**What the exercise asks**
Only lines with the string "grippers" matter here; gather them from the material below.

**Source material**
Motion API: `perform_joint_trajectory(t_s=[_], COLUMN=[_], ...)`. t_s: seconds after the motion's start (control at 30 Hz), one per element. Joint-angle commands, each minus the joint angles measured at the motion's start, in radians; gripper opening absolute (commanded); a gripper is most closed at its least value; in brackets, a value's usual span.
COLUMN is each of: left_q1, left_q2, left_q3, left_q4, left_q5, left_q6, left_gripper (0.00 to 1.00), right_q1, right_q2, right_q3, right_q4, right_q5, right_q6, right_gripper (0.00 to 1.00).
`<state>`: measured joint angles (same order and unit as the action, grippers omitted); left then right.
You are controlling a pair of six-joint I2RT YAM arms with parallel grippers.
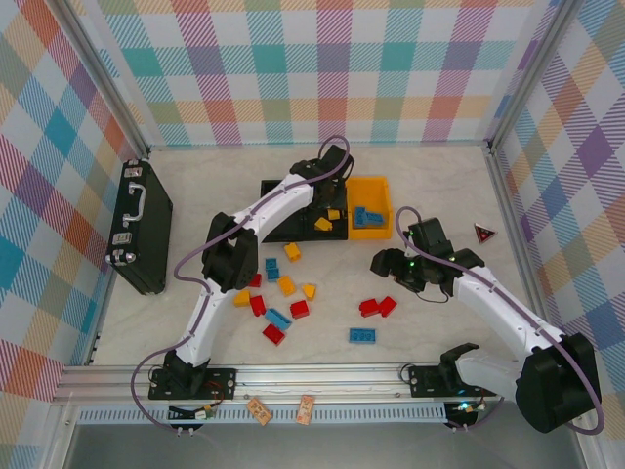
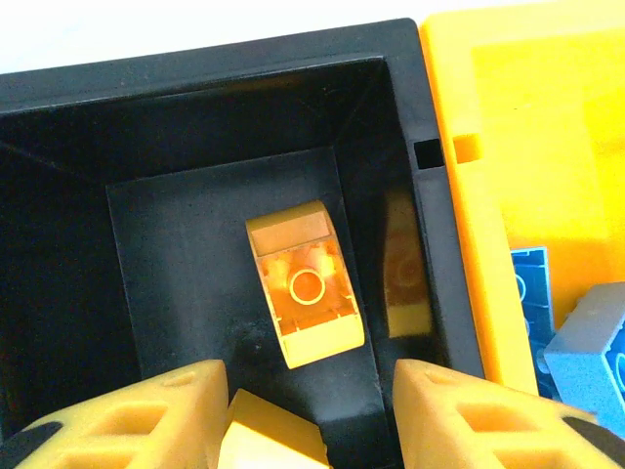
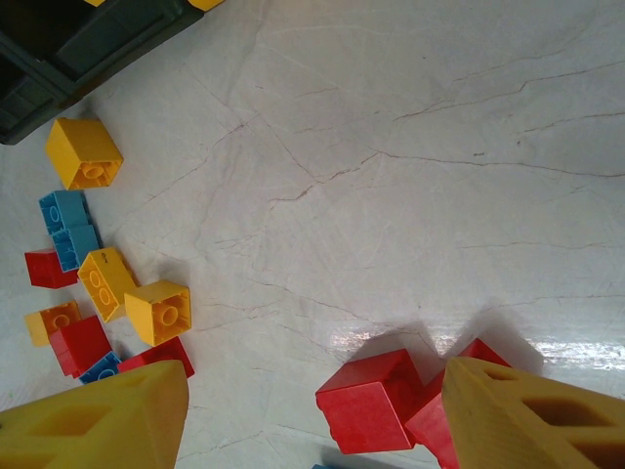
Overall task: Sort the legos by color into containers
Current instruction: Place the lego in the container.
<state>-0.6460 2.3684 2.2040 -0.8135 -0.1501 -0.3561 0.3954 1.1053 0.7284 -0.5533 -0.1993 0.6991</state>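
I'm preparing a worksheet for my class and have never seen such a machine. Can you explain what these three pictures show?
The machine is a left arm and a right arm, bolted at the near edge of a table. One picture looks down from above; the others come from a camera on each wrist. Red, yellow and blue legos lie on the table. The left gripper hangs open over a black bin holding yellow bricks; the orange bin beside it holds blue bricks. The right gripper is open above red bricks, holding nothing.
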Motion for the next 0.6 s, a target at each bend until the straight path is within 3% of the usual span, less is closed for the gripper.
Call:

**Finished exercise**
`<state>`: measured joint angles (same order and unit as the action, grippers omitted); left then right.
You are controlling a pair of six-joint I2RT YAM arms with parallel grippers.

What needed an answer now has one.